TMO data analysis dev¶

19/11/20

Paul Hockett, https://github.com/phockett/tmo-dev

Pretty rough so far, with the aim of developing some routine methods & visualisation/data exploration routines. Inital work based on examples in /reg/data/ana15/tmo/tmolw0618/results/tmo_ana/templates/.

Implemented:

Basic class for preprocessed data IO from h5 files (based on the template read_preproc.ipynb).
General data filter.
Interactive plots with Holoviews and Bokeh backend.
1D & 2D histrograms with Holoviews.
Basic electron image display.

To do:

Pull run metadata from elog.
Improve filtering routine.
More analysis routines!
- Subtraction & ref data.
- Electron image processing.
- Correlations/covariance routines (currently just using basic filtering).
Further development of Holoviews routines.
- Implement datashader?
- Additional plot methods/types.

This doc shows some examples so far. You'll just need the file tmoDataBase.py (available at https://github.com/phockett/tmo-dev), and to have Holoviews installed. (For getting setup with an installable env, see the SLAC notes on Anaconda and installing packages.)

Setup¶

import numpy as np

from h5py import File

from pathlib import Path

# HV imports
import holoviews as hv
from holoviews import opts
hv.extension('bokeh', 'matplotlib')

# Memory profiler - OPTIONAL for testing
# https://timothymonteath.com/articles/monitoring_memory_usage/
# %load_ext memory_profiler
# %memit

# Import class - this requires pointing to the `tmoDataBase.py` file.
# See https://github.com/phockett/tmo-dev

# Import class from file
import sys
sys.path.append(r'/cds/home/p/phockett/dev/tmo-dev')
import tmoDataBase as tb

tb.setPlotDefaults()  # Set plot defaults (optional)

Import data¶

# Set main data path
baseDir = Path('/reg/data/ana15/tmo/tmolw0618/scratch/preproc/v2')
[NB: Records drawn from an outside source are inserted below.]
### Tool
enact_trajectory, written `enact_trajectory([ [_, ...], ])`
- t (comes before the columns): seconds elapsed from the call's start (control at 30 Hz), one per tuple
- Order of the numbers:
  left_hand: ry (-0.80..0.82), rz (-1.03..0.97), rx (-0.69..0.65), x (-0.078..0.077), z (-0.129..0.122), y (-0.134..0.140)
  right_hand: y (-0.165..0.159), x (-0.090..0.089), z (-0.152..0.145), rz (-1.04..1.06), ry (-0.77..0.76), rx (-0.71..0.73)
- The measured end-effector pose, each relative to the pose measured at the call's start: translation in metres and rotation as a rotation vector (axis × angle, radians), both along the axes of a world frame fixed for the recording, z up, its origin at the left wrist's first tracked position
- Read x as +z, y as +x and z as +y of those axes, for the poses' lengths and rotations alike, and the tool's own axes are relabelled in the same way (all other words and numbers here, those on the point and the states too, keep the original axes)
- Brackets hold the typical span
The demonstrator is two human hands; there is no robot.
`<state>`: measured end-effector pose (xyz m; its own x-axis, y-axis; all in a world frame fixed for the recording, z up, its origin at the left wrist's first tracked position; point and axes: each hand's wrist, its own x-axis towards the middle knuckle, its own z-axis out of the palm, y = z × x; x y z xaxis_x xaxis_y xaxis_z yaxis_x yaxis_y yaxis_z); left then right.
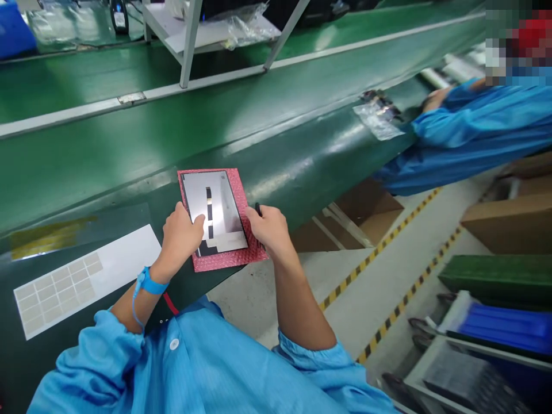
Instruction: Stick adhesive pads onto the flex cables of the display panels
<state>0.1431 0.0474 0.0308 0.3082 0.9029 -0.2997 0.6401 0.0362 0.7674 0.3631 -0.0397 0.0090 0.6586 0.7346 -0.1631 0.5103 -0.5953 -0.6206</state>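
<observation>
A flat silvery display panel (225, 210) with a dark rim lies on a sheet of pink bubble wrap (215, 264) at the near edge of the green bench. A black-and-gold strip (209, 204) runs down the panel's middle. My left hand (181, 236), with a blue wrist strap (152, 282), is closed on the panel's left edge, thumb on its face. At the right edge of the bubble wrap, my right hand (271, 230) is closed around a slim black tool (257, 209). Its tip shows above the thumb; its kind is hidden by the fingers.
Left of the panel lies a white label sheet (125, 253), partly under my left forearm, and yellow tape (47, 237). A metal shelf frame (190, 52) stands at the back. Another person's blue sleeve (448, 123) is at the right, near a clear bag (382, 118). Cardboard boxes (509, 224) stand beyond.
</observation>
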Motion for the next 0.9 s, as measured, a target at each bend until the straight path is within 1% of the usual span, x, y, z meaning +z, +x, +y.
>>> enact_trajectory([
  [0.07, -0.069, -0.060, 0.074, -0.008, 0.007, 0.009, -0.004, -0.002, 0.005, -0.010, -0.045, -0.010],
  [0.13, -0.134, -0.148, 0.132, -0.012, 0.012, 0.014, -0.012, -0.002, 0.009, -0.005, -0.065, -0.050],
  [0.2, -0.198, -0.259, 0.152, -0.009, 0.015, 0.016, -0.022, 0.001, 0.012, 0.016, -0.066, -0.102],
  [0.3, -0.276, -0.431, 0.159, 0.000, 0.019, 0.019, -0.033, 0.005, 0.020, 0.113, -0.036, -0.167],
  [0.4, -0.346, -0.608, 0.213, 0.004, 0.027, 0.023, -0.027, 0.005, 0.034, 0.270, 0.066, -0.221],
  [0.47, -0.413, -0.695, 0.227, 0.005, 0.030, 0.021, -0.020, 0.007, 0.038, 0.373, 0.146, -0.242],
  [0.53, -0.465, -0.743, 0.240, 0.009, 0.027, 0.012, -0.017, 0.010, 0.035, 0.438, 0.219, -0.256],
  [0.6, -0.491, -0.780, 0.266, 0.016, 0.021, -0.001, -0.020, 0.012, 0.029, 0.482, 0.289, -0.256],
  [0.63, -0.497, -0.802, 0.284, 0.021, 0.018, -0.009, -0.023, 0.013, 0.027, 0.512, 0.318, -0.241],
  [0.7, -0.505, -0.849, 0.316, 0.032, 0.014, -0.024, -0.033, 0.015, 0.024, 0.619, 0.348, -0.166],
  [0.8, -0.525, -0.875, 0.348, 0.049, 0.011, -0.049, -0.054, 0.022, 0.023, 0.851, 0.321, 0.009],
  [0.87, -0.528, -0.875, 0.349, 0.054, 0.010, -0.068, -0.070, 0.029, 0.026, 0.969, 0.319, 0.107],
  [0.9, -0.523, -0.872, 0.345, 0.054, 0.009, -0.079, -0.078, 0.033, 0.027, 1.008, 0.328, 0.147],
])
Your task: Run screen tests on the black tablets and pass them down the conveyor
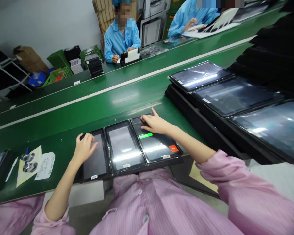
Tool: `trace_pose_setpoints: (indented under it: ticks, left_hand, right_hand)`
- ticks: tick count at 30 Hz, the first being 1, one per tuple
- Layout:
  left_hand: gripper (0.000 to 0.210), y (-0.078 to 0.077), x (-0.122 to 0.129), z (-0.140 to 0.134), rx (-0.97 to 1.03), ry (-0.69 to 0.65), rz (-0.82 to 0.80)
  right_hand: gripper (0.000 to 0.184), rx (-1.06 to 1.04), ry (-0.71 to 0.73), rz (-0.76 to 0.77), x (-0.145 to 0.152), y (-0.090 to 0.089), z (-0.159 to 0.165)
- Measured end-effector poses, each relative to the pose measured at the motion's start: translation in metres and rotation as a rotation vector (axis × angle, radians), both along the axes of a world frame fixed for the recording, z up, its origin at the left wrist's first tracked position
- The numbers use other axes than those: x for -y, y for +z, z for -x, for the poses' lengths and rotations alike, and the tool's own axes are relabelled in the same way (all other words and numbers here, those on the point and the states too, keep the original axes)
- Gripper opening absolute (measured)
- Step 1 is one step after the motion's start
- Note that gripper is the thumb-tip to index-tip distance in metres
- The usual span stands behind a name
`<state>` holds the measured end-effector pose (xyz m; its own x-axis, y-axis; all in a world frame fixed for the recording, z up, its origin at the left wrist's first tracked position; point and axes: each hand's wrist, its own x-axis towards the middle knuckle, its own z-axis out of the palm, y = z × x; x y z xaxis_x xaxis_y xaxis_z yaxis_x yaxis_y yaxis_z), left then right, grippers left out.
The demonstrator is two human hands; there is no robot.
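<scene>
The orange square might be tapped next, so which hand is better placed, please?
Probably the right hand: it is over the tablet showing the orange square, while the left hand is over the row's left tablet, with the middle tablet between.

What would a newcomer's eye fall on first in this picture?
The bright green bar and orange-red square on the near row's rightmost tablet, below the right hand, stand out first. Next comes the left hand over the row's leftmost tablet, then the dark stack at upper right.

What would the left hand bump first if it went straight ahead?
The left hand would likely cross green bench, then meet the long white strip, though I can't tell whether it sticks up.
</scene>
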<state>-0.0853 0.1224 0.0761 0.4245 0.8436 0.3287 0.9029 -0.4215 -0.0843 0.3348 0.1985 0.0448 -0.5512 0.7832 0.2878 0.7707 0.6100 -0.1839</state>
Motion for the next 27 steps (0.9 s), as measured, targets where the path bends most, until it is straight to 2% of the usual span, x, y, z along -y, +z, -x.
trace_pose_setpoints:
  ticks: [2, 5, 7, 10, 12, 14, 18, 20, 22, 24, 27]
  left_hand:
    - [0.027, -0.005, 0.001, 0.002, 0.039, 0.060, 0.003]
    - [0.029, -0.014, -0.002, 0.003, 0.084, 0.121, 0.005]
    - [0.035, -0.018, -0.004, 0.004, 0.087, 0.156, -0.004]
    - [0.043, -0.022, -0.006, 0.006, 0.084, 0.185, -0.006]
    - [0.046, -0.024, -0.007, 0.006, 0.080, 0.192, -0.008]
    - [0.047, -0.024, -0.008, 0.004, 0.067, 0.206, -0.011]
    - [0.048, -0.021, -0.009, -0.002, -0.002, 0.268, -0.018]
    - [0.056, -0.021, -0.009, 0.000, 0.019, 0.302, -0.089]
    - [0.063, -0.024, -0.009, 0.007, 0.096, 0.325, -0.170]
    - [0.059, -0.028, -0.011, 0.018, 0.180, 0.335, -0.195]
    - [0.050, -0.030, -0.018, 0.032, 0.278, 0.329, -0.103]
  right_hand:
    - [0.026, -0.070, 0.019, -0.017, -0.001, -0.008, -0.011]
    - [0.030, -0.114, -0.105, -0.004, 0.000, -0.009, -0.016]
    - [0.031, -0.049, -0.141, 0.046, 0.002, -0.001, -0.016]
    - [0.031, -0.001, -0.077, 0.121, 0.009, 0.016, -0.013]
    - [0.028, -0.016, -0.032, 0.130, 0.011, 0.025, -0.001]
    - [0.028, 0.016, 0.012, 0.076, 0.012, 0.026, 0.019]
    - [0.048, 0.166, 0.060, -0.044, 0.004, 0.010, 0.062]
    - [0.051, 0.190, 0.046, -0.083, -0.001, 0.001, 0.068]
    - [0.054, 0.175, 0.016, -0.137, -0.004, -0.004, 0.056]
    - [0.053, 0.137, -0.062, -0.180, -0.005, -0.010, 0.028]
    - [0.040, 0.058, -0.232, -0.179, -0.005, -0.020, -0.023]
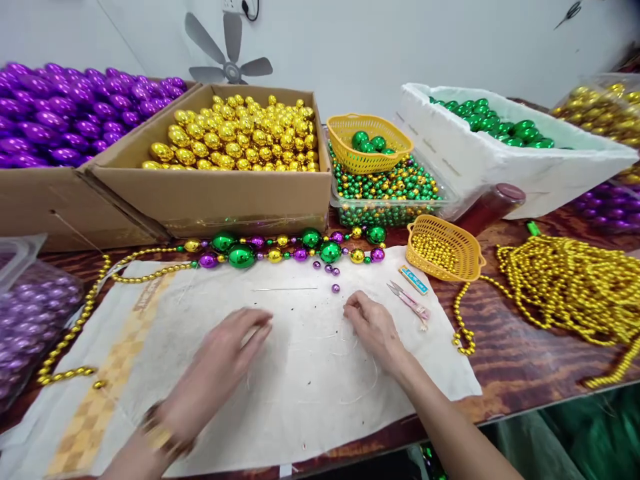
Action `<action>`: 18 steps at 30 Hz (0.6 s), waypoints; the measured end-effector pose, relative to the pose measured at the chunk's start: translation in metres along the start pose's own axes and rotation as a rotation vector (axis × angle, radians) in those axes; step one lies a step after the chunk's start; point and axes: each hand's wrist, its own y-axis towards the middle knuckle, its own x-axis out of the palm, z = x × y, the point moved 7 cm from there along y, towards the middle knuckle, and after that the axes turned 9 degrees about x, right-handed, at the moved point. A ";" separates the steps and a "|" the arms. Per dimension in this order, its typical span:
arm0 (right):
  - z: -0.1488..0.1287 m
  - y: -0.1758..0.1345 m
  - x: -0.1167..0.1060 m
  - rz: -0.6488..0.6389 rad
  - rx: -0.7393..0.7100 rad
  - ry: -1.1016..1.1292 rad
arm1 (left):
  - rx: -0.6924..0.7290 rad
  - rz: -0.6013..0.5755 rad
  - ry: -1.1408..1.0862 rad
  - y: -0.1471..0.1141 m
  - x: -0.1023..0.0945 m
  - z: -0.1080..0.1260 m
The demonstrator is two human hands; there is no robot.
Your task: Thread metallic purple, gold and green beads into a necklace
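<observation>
My left hand (220, 360) is over the white cloth (200, 413), slightly blurred, thumb and fingertips curled together. My right hand (373, 327) hovers across from it, with its fingers bent in a pinch. I cannot make out what either hand holds. Thin pale thread (375, 377) loops on the cloth below my right hand. Beyond my hands lies a needle (285, 289). Several loose purple beads (335, 289) sit just past my right fingertips. A beaded necklace (242, 256) of green, purple and gold beads stretches along the cloth's back edge, with gold bead chain (83, 320) trailing left.
Thread snips (409, 301) and a small blue packet (413, 280) lie right of my right hand. A yellow basket (470, 257) holds small gold beads. Gold bead chains (570, 287) are heaped at right. Behind stand a cardboard box (215, 197) of gold beads and a white foam box (450, 143).
</observation>
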 end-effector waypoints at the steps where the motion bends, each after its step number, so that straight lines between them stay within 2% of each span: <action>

# Setup class object and which runs to read.
data = tb.tmoDataBase(fileBase = baseDir, runList = range(89,97+1), fileSchema='_preproc_elecv2')

# The class has a bunch of dictionaries holding info on the data
data.runs['files']

{89: PosixPath('/reg/data/ana15/tmo/tmolw0618/scratch/preproc/v2/run89_preproc_elecv2.h5'),
 90: PosixPath('/reg/data/ana15/tmo/tmolw0618/scratch/preproc/v2/run90_preproc_elecv2.h5'),
 91: PosixPath('/reg/data/ana15/tmo/tmolw0618/scratch/preproc/v2/run91_preproc_elecv2.h5'),
 92: PosixPath('/reg/data/ana15/tmo/tmolw0618/scratch/preproc/v2/run92_preproc_elecv2.h5'),
 93: PosixPath('/reg/data/ana15/tmo/tmolw0618/scratch/preproc/v2/run93_preproc_elecv2.h5'),
 94: PosixPath('/reg/data/ana15/tmo/tmolw0618/scratch/preproc/v2/run94_preproc_elecv2.h5'),
 95: PosixPath('/reg/data/ana15/tmo/tmolw0618/scratch/preproc/v2/run95_preproc_elecv2.h5'),
 96: PosixPath('/reg/data/ana15/tmo/tmolw0618/scratch/preproc/v2/run96_preproc_elecv2.h5'),
 97: PosixPath('/reg/data/ana15/tmo/tmolw0618/scratch/preproc/v2/run97_preproc_elecv2.h5')}

# Read in the files with h5py
# There is very basic checking implemented currently, just to see if 'energies' is present.
data.readFiles()

*** WARNING: key 90 missing energies data, will be skipped.
*** WARNING: key 92 missing energies data, will be skipped.
*** WARNING: key 94 missing energies data, will be skipped.
*** WARNING: key 95 missing energies data, will be skipped.
*** WARNING: key 96 missing energies data, will be skipped.
Read 9 files.
Good datasets: [89, 91, 93, 97]
Invalid datasets: [90, 92, 94, 95, 96]

# Once read in, data is stored in a new dictionary, keyed by run #
print(data.data.keys())
print(data.data[89].keys())

for key in data.data[89].keys():
    print(f'\n{key}: {data.data[89][key]}')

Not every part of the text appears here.